* **WHAT THIS TASK INVOLVES**:
From the first line of the listing below through the line with "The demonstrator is", transcribe exactly and skip the pictures.
--- DATA EXCERPT Enclosed Below ---
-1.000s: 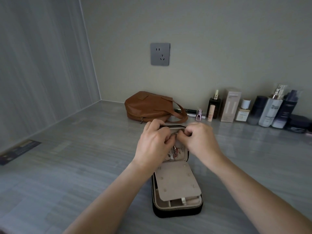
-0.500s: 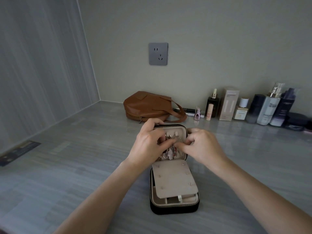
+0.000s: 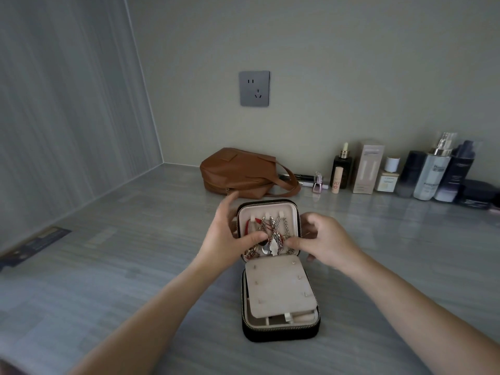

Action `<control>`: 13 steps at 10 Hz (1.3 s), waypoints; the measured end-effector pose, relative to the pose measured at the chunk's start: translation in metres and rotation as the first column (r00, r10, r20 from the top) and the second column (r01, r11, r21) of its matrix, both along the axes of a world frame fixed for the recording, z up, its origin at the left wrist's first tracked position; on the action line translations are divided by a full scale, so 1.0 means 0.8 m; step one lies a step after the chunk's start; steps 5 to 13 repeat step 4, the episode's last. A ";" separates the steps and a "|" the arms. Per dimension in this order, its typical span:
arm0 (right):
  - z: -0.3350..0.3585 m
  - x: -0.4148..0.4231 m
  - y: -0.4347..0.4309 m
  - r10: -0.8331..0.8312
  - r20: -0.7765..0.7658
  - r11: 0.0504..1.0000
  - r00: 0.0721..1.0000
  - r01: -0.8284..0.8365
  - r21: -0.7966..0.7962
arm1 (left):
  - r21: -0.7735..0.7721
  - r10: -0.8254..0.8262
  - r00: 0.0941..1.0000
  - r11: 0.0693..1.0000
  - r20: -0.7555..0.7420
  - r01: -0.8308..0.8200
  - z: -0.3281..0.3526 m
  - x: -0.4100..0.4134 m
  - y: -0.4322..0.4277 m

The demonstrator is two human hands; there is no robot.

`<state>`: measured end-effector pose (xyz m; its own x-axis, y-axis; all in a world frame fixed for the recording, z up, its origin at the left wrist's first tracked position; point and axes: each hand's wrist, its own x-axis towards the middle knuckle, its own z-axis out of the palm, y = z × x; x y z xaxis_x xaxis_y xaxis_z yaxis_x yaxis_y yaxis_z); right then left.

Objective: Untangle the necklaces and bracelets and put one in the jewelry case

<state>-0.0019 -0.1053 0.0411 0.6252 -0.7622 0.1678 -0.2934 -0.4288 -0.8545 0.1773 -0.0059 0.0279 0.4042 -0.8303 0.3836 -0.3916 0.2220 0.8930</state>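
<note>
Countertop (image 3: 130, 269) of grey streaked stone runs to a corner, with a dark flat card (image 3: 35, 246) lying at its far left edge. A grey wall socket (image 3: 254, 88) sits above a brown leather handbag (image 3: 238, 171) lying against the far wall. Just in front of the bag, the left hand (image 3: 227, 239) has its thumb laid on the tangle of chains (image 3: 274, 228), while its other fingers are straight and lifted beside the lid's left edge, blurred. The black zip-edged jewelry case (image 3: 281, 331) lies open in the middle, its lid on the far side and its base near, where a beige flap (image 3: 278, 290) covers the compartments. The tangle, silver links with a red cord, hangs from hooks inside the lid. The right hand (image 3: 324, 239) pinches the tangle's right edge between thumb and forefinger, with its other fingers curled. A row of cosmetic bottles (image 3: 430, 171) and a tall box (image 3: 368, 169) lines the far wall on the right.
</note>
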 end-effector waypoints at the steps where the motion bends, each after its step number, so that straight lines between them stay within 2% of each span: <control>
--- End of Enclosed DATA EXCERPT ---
* **RESPONSE TO THE EXERCISE**:
-1.000s: 
-0.500s: 
+0.000s: 

Action `<control>`: 13 steps at 10 Hz (1.3 s), waypoints; the measured end-effector pose, relative to the pose measured at the chunk's start: translation in metres and rotation as the first column (r00, r10, r20 from the top) and the second column (r01, r11, r21) of its matrix, both along the axes of a world frame fixed for the recording, z up, its origin at the left wrist's first tracked position; on the action line translations are divided by a full scale, so 1.0 means 0.8 m; step one lies a step after the chunk's start; steps 5 to 13 repeat step 4, the episode's last. A ";" separates the steps and a "|" the arms. Per dimension in this order, its typical span:
arm0 (right):
  - z: -0.3350..0.3585 m
  - x: -0.4148..0.4231 m
  - y: -0.4347..0.4309 m
  - r10: -0.8331..0.8312
  - r20: -0.7765..0.7658
  - r11: 0.0504..1.0000
  - r00: 0.0721..1.0000
  - r01: -0.8284..0.8365
  - r21: -0.7966..0.7962
arm1 (left):
  - r21: -0.7735..0.7721
  - r10: -0.8254..0.8262
  - r00: 0.0941..1.0000
  - r11: 0.0693..1.0000
  - r20: -0.7555..0.7420
  - r01: -0.8308..0.8200
  - z: -0.3281..0.3526 m
  - x: -0.4100..0.4134 m
  - y: -0.4322..0.4277 m

The demonstrator is two human hands; there is no robot.

No more output is needed here.